This study aims to evaluate the efficacy of Gelsectan in the treatment of diarrhea-predominant irritable bowel syndrome (IBS-D) by assessing improvements in diarrhea, bloating, abdominal pain, and quality of life after 1 and 2 months of treatment. Additionally, the study investigates the safety profile of the product based on the frequency and severity of adverse events recorded throughout the intervention period.

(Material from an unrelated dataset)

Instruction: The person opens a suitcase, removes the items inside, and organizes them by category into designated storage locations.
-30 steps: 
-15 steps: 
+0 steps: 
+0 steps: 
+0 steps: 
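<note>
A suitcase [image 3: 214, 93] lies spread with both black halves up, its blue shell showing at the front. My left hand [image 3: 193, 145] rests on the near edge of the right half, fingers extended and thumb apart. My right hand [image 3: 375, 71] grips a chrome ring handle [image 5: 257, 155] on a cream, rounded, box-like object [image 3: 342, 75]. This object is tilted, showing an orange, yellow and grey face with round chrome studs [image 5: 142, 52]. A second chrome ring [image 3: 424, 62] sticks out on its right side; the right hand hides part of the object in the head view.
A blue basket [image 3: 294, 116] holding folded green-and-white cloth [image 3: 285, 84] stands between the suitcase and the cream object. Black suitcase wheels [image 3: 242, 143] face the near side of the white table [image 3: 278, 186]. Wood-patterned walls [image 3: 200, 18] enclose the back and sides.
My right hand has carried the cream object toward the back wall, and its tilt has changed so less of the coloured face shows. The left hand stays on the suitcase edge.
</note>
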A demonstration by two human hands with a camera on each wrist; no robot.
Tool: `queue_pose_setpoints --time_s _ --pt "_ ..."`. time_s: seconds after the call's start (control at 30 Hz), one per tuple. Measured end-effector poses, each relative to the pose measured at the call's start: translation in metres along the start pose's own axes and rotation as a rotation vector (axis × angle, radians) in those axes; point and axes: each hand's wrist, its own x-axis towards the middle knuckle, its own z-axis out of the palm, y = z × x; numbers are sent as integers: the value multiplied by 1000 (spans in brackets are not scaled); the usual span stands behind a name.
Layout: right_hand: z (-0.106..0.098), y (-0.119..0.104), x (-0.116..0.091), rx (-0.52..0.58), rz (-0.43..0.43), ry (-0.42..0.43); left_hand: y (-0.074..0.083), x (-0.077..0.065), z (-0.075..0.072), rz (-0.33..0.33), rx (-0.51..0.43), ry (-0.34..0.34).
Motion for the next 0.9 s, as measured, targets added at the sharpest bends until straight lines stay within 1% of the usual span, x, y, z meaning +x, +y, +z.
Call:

This study is an open-label, randomized controlled clinical trial conducted at the Gastroenterology Outpatient Clinic of the University Medical Center Ho Chi Minh City, from April 2025 to April 2026. The study population includes patients aged 18 years and older, diagnosed with diarrhea-predominant irritable bowel syndrome (IBS-D) according to the Rome IV criteria.

After providing informed consent, participants will be randomly assigned to one of three intervention groups: (1) Gelsectan monotherapy, (2) Gelsectan combined with an antispasmodic agent, and (3) antispasmodic therapy alone. The intervention period lasts two months, with clinical assessments conducted at baseline, after one month, and after two months of treatment. The variables recorded include clinical remission status, number of daily diarrhea episodes, intensity of abdominal pain and bloating, and quality of life scores. Adverse events will be continuously monitored and recorded according to their severity and their relationship to the intervention.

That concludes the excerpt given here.